Modulated calcium-sensing receptor (CaSR) expression in human breast cancer provided insights into tumor progression and therapeutic potential
摘要
The calcium-sensing receptor (CaSR) plays a crucial role in cellular signaling and has been implicated in cancer progression. However, its specific role in breast cancer remains unclear. This study aimed to investigate CaSR gene expression levels, its correlation with oncogenic pathways, and its protein localization in human breast cancer tissues.
Quantitative real-time PCR (qRT-PCR) was used to analyze the relative expression of CaSR and associated genes in malignant and adjacent non-malignant breast cancer tissue samples. Pearson correlation analysis was performed to assess relationships between CaSR and other oncogenic markers. Immunohistochemistry (IHC) was conducted to evaluate CaSR protein localization and intensity in different breast cancer grades and fibroadenoma tissues.
Our findings revealed that 56% of patients exhibited elevated CaSR expression, with significant positive correlations between CaSR and oncogenic genes such as HOTAIR, SNOR78, BC200, DSG1, DSC1, HER2, BRCA1, p38 MAPK, and Akt (p = 0.001 for most correlations). Additionally, CaSR expression negatively correlated with menopausal status (p = 0.001), suggesting hormonal influences on its regulation. IHC analysis showed strong membranous and cytoplasmic staining in grade II tumors without metastasis (+ 3) but weak or undetectable CaSR expression in advanced metastatic cases. These findings indicate a potential role for CaSR in tumor progression, adhesion, and metastasis.
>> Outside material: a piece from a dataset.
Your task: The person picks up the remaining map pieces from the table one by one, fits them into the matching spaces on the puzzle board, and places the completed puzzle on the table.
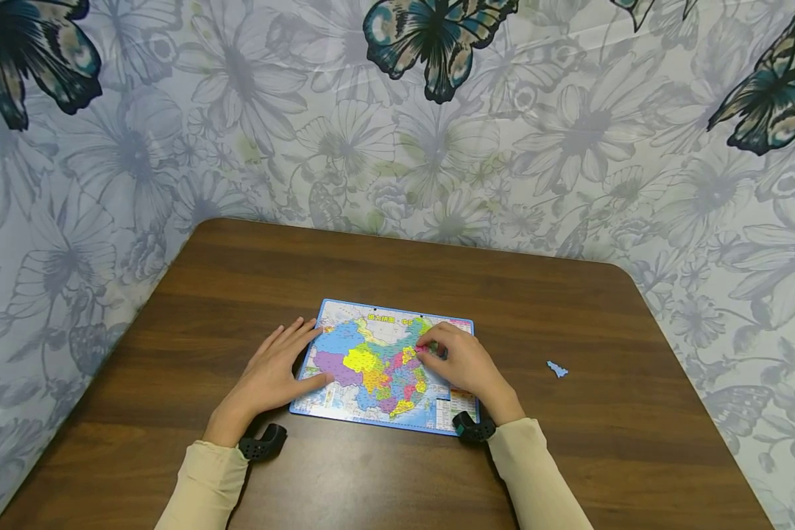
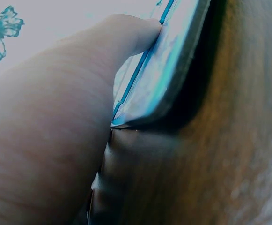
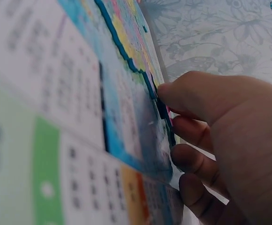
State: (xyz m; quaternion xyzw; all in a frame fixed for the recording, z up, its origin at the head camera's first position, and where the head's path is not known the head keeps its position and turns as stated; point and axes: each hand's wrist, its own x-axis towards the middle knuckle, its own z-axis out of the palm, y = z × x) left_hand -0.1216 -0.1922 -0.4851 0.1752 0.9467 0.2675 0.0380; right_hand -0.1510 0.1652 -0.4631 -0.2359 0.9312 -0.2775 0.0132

Importantly, this study provides novel evidence linking CaSR expression to non-coding RNAs, desmosomal adhesion molecules, and MAPK/AKT signaling pathways, highlighting previously unexplored mechanisms through which CaSR may influence breast cancer progression and metastatic behavior. Further research is needed to determine its potential as a biomarker or therapeutic target in breast cancer treatment.